L'ARC a dit avoir informé Milda Romanoff, alors directrice de la FCS, que l'organisation caritative avait enfreint ses règles en versant 29 200 dollars à une société à numéro, ce que l'agence a qualifié d'«avantage privé indu».
Les dossiers des sociétés montrent que le directeur de la société à numéro qui a reçu les paiements d'un montant total de 29 200 dollars est Giuseppe Siggia, qui est le mari de Mme Romanoff.
Les dossiers judiciaires montrent que Siggia a été condamné dans les années 1980 pour trafic de cocaïne et d'héroïne, et dans les années 1990 pour association de malfaiteurs en vue de distribuer de la cocaïne en Floride. Il a également été reconnu coupable d'utilisation négligente d'une arme à feu dans les années 1980.
Romanoff était également le directeur d'un magasin d'occasion de Toronto appelé Market By The Pound, où les gens peuvent acheter des vêtements au poids. C'est là que Mme Sebastian a acheté l'éléphant en peluche.
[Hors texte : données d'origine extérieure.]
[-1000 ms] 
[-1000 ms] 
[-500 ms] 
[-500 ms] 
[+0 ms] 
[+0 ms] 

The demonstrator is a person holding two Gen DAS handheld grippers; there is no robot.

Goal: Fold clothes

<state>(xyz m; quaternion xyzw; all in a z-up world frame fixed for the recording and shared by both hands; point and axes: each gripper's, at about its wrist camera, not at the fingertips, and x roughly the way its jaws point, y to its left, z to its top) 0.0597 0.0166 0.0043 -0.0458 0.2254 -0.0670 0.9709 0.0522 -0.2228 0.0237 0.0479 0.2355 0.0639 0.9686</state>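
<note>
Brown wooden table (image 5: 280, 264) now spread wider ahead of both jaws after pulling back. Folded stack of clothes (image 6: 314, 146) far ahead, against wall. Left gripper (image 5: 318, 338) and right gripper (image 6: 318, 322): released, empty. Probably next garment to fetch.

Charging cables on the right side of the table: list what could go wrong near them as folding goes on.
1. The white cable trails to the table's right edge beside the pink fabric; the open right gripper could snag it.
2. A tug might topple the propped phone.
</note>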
À voir aussi : De faux artisans québécois sur Facebook vendent des produits faits en Chine
W5 a joint Mme Romanoff par téléphone. Elle a confirmé être l'épouse de Siggia, mais a nié être la propriétaire de Market By The Pound.
«J'ai 75 ans. Je suis à la retraite depuis plus de 10 ans. Si vous voulez lui parler, parlez-lui. Je n'ai rien à dire», a-t-elle déclaré.
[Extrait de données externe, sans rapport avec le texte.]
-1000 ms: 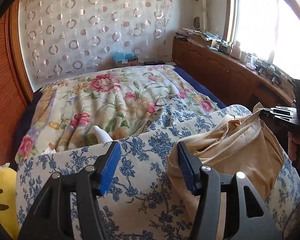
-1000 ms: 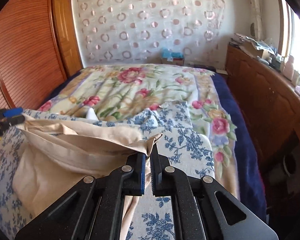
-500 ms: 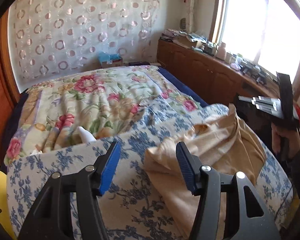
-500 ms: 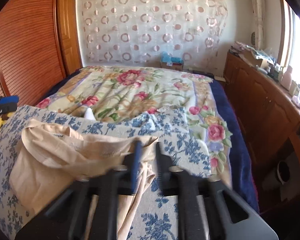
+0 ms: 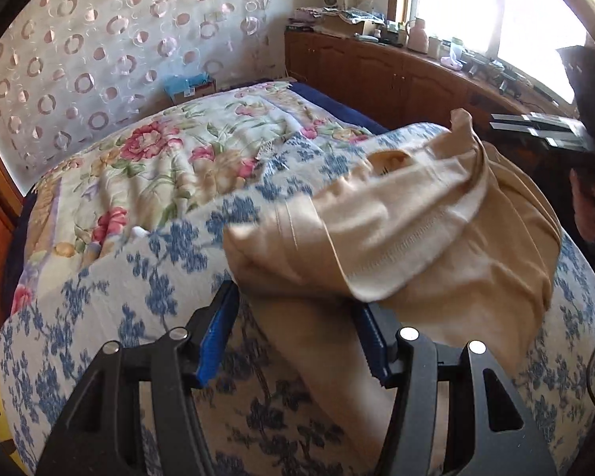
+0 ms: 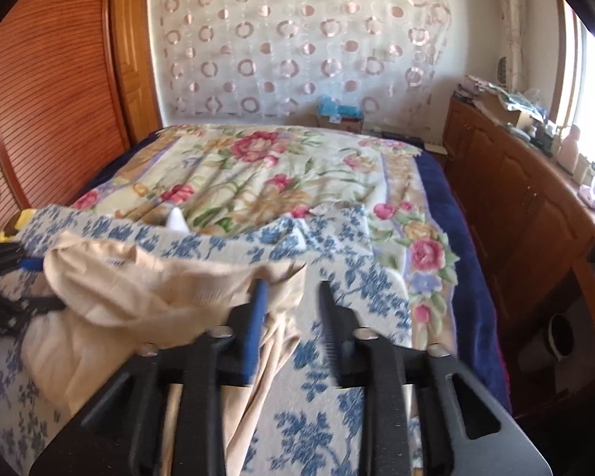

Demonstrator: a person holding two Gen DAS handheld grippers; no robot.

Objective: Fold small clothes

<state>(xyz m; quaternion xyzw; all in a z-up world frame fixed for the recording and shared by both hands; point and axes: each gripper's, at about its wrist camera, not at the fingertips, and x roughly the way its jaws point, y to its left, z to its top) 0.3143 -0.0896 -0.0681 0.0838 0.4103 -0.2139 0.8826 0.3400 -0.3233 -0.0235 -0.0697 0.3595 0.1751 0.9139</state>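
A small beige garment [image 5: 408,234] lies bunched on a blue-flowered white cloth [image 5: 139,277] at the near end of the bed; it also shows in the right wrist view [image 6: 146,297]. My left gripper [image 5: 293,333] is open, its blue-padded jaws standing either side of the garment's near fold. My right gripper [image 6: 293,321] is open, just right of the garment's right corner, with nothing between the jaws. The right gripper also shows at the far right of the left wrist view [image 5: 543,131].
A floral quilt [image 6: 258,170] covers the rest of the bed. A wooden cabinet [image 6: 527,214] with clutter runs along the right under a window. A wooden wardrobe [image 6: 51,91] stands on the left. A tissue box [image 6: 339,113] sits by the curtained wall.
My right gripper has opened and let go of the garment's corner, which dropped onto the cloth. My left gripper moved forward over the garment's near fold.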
Quant à M. Siggia, il a affirmé par téléphone qu'il ne travaillait plus dans le secteur des boîtes de vêtements. Il pense que d'autres personnes utilisent les bacs du CCSF et qu'il n'est pas responsable de ce qui en est fait.
«Je ne suis pas impliqué dans le commerce des boîtes depuis des années et des années. Il faut remonter au moins à 10 ou 12 ans en arrière. Je me suis complètement retiré de ce secteur», a-t-il déclaré.
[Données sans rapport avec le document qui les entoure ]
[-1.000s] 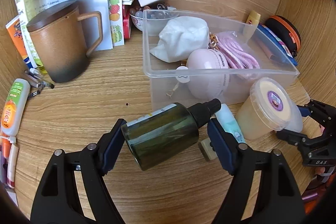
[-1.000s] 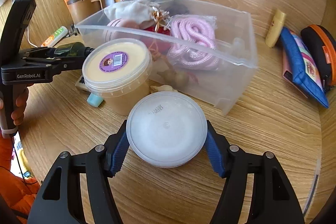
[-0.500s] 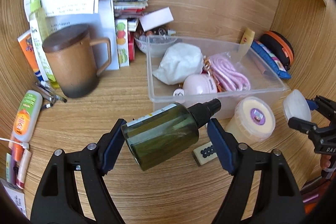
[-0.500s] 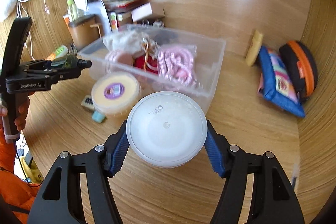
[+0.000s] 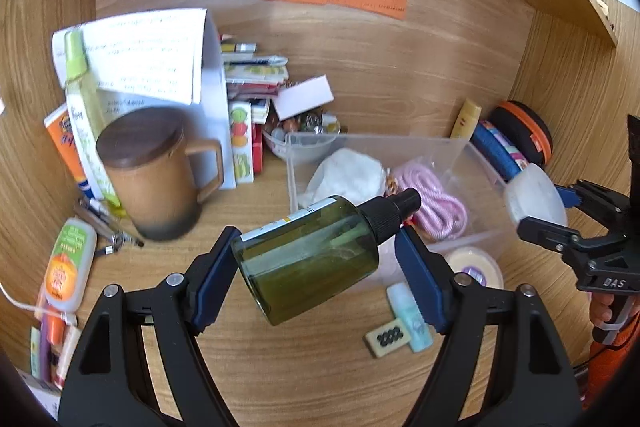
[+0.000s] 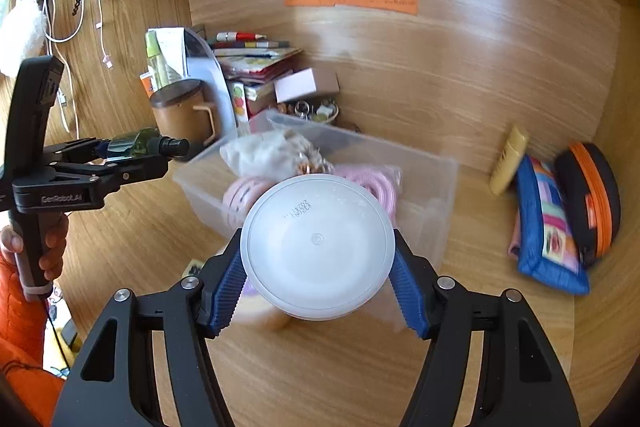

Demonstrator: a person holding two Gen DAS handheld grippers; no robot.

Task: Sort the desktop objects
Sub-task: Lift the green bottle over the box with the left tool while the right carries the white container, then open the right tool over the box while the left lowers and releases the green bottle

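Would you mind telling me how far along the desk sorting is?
Done: the clear bin already holds a pink cord and a white bundle. In hand: the left gripper grips a green spray bottle, the right gripper a white tub. Left: a lidded yellow tub and a domino tile on the desk.

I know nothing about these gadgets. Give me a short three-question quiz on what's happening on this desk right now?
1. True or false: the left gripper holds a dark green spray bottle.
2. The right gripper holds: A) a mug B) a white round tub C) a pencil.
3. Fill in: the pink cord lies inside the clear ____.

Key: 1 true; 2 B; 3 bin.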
Market By The Pound a mentionné qu'il n'avait plus aucun lien avec Romanoff, et les registres d'entreprise montrent que cette société a été dissoute en mars.
Les dossiers de l'ARC ont confirmé que la CCSF n'est plus une organisation caritative, mais ses panneaux restent affichés sur les boîtes de la région du Grand Toronto.
Quant à Mme Sebastian, elle ne laissera rien entraver son désir de faire un don.
Elle raconte qu'en 2021, elle a été hospitalisée dans son pays natal, les Philippines, et qu'on lui a d'abord diagnostiqué un cancer du poumon, puis le COVID-19.
Elle a survécu et est venue au Canada. L'expérience l'a rendue humble et l'a changée, dit-elle, et lorsqu'elle est arrivée, elle s'est juré de faire profiter les enfants dans le besoin de la chance qu'elle avait eue. Ainsi, plusieurs fois par an, elle achète des jouets comme cet éléphant marron pour les envoyer dans son pays.
«Cela les rendra heureux. Vous savez, quand un enfant le reçoit, quand vous donnez quelque chose comme un jouet aux Philippines, il est très reconnaissant», dit-elle.
L'éléphant a été emballé dans une boîte et expédié depuis son domicile de Brampton en septembre. Grâce à elle, le don de W5, qui est aussi son don, est actuellement en route pour les enfants dans le besoin des Philippines.